#### WORK INSTRUCTIONS:
Set down each record below exactly as it stands. Pictures are not part of the copy.
DATA SUPPLIED Block Start
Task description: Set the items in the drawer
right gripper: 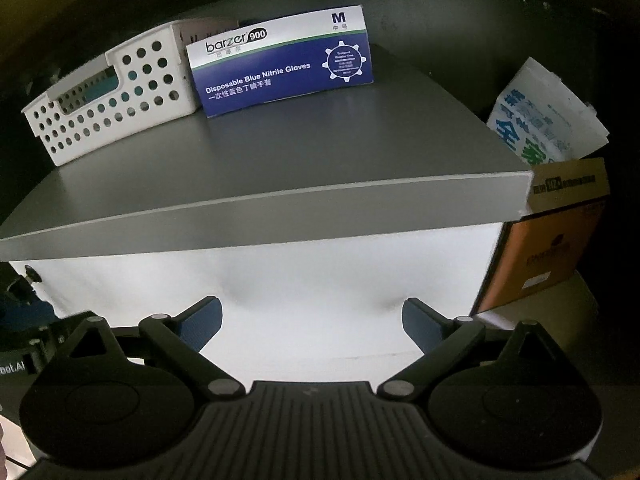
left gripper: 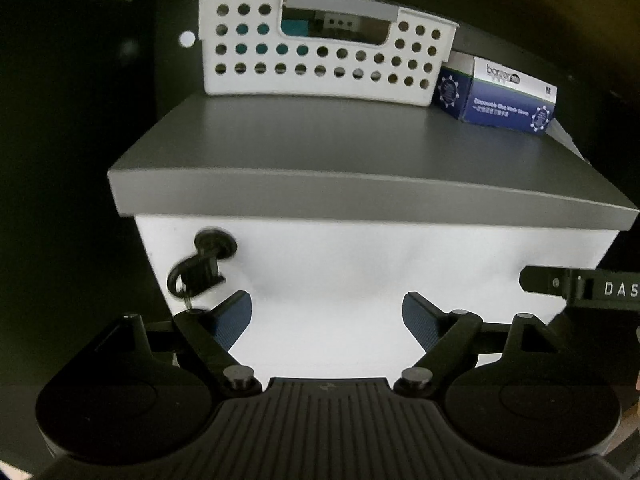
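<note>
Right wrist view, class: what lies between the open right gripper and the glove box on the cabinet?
Only bare grey cabinet top and the white drawer front separate the right gripper from the glove box; nothing stands there, as the right wrist view shows.

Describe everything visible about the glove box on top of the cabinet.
The glove box is a rectangular cardboard carton, dark blue below with a white band on top and a thin green stripe between. Print reads "barzer 900", "Disposable Blue Nitrile Gloves", size "M", with Chinese text and a white gear emblem. It stands on its long edge at the back of the grey cabinet top, printed face forward, close beside the white perforated basket; whether they touch is unclear. It looks intact; whether it is opened cannot be seen. Neither set of tongs touches it.
</note>
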Motion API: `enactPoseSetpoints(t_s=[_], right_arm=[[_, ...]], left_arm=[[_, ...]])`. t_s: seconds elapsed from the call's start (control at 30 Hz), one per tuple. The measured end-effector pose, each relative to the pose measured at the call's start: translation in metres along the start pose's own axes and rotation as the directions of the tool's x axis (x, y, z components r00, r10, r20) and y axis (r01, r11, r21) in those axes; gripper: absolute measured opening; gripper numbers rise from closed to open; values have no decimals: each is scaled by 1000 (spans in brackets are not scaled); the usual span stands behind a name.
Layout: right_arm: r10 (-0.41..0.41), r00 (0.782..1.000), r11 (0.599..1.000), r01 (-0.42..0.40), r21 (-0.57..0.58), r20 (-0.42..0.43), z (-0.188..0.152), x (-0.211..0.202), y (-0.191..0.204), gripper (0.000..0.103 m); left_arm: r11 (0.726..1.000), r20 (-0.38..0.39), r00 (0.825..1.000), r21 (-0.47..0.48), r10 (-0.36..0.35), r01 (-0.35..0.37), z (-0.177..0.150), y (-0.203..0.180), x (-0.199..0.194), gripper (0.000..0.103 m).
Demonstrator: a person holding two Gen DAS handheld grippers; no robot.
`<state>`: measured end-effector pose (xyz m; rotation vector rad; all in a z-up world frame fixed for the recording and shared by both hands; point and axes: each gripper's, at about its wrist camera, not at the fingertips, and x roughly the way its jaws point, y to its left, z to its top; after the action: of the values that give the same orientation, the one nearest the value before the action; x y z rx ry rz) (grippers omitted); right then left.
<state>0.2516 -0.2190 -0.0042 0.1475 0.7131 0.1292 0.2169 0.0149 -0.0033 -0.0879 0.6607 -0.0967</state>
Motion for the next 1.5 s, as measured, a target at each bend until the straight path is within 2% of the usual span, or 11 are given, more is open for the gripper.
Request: enactPoseSetpoints(t_s=[0.57, 1.0, 1.5], right_arm=[[59, 998, 998, -59, -37, -10, -36, -76, 7, 99], [92, 996, 991, -90, -99, 15, -57, -144, 14, 99], [116, 991, 988, -107, -115, 72, -58, -217, 14, 101]], left_arm=[[999, -14, 1000, -48, -14, 13, -27, -9, -72, 86], [997, 1, 1000, -79, -17, 17, -41, -15, -128, 92], [998, 17, 999, -60, -27, 28, -42, -34, -191, 98]])
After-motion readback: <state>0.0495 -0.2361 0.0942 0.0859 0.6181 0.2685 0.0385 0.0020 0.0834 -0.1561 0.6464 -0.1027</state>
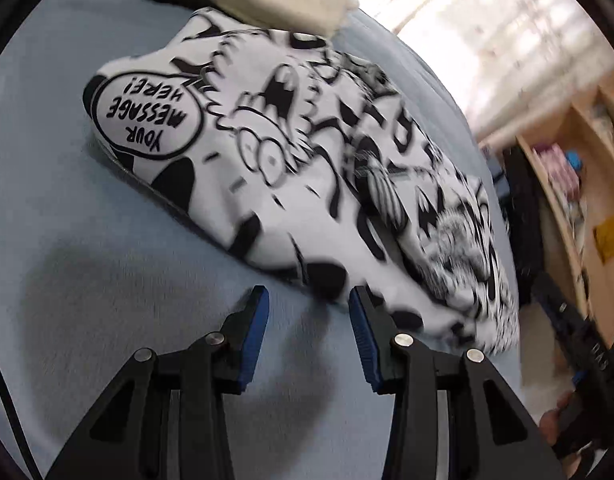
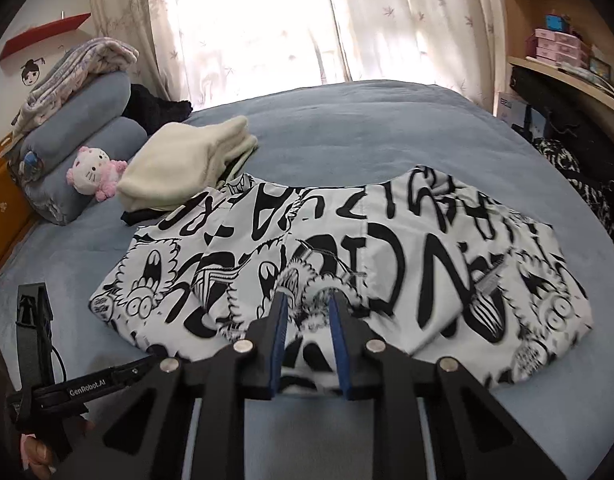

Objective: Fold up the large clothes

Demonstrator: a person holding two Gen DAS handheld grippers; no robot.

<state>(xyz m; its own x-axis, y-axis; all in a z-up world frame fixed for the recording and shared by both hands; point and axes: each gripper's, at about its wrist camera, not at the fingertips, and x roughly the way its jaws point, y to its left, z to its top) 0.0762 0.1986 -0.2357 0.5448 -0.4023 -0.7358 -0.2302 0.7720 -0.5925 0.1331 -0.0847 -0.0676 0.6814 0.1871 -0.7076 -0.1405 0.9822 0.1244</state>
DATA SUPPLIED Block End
#### YOUR RESPONSE:
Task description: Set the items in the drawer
right gripper: 
left gripper: 
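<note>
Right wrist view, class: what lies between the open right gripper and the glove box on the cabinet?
Only bare grey cabinet top and the white drawer front separate the right gripper from the glove box; nothing stands there, as the right wrist view shows.

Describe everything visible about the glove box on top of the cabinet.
The glove box is a rectangular cardboard carton, dark blue below with a white band on top and a thin green stripe between. Print reads "barzer 900", "Disposable Blue Nitrile Gloves", size "M", with Chinese text and a white gear emblem. It stands on its long edge at the back of the grey cabinet top, printed face forward, close beside the white perforated basket; whether they touch is unclear. It looks intact; whether it is opened cannot be seen. Neither set of tongs touches it.
</note>
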Motion API: `enactPoseSetpoints(t_s=[_], right_arm=[[_, ...]], left_arm=[[_, ...]])`. t_s: seconds elapsed from the call's start (control at 30 Hz), one per tuple. The measured end-effector pose, each relative to the pose measured at the call's start: translation in metres along the start pose's own axes and rotation as the directions of the tool's x axis (x, y, z components r00, r10, r20) and y axis (r01, r11, r21) in those axes; gripper: absolute measured opening; gripper numbers rise from closed to open; values have no decimals: each is scaled by 1000 (spans in brackets are not scaled); the usual span stands behind a name.
Layout: right_arm: r10 (-0.41..0.41), r00 (0.782..1.000), r11 (0.599..1.000), r01 (-0.42..0.40), r21 (-0.57..0.58), r20 (-0.42..0.43), z (-0.188..0.152), x (-0.211..0.202), y (-0.191..0.204), gripper (0.000..0.103 m); left_arm: r11 (0.726..1.000), r20 (-0.38..0.39), r00 (0.825..1.000), r21 (-0.47..0.48), r10 (-0.36..0.35), r01 (-0.35..0.37), z (-0.177..0.150), y (-0.203..0.180), x (-0.199..0.194), gripper (0.000..0.103 m).
Demonstrator: a person holding two Gen DAS handheld grippers; no robot.
`<state>`: measured end-effector pose (xyz m; rotation vector rad; all in a z-up world frame fixed for the recording and shared by both hands; point and axes: each gripper's, at about its wrist camera, not at the fingertips, and x roughly the way its jaws point, y to its left, z to its top; after the action: of the values that give the same orientation, the one nearest the value before the action; x y z rx ry rz) (grippers omitted); right then left.
<state>0.2516 -0.2190 -0.0042 0.1475 0.7131 0.1292 0.2169 0.0149 -0.0033 -0.0879 0.6607 -0.0967</state>
Motion for the next 1.5 s, as measured, a target at each bend until the straight path is within 2% of the usual span, or 11 are given, more is open for the gripper.
Request: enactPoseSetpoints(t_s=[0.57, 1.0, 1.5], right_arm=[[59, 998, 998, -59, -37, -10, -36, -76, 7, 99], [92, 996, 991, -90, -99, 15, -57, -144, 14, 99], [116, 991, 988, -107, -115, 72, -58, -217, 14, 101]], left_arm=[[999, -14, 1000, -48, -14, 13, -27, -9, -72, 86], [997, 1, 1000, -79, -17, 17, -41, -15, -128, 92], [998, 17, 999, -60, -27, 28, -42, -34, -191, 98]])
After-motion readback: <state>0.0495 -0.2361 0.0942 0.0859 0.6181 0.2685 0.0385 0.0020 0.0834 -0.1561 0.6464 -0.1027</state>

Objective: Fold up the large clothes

Demonstrator: a person holding two Gen DAS handheld grippers; no robot.

<state>(xyz m; its own x-axis, y-axis; all in a z-up world frame fixed for the recording and shared by both hands; point and axes: each gripper's, at about its wrist camera, not at the fingertips, and x roughly the way its jaws point, y to its left, z to its top) 0.0762 0.1986 -0.2357 0.5448 -0.4023 -0.7358 -0.2302 0.7720 -0.5925 0.1331 -0.0847 -0.0676 0.6814 0.1871 -0.7076 -0.1405 0.9822 0.1244</state>

The output is complete as it stands.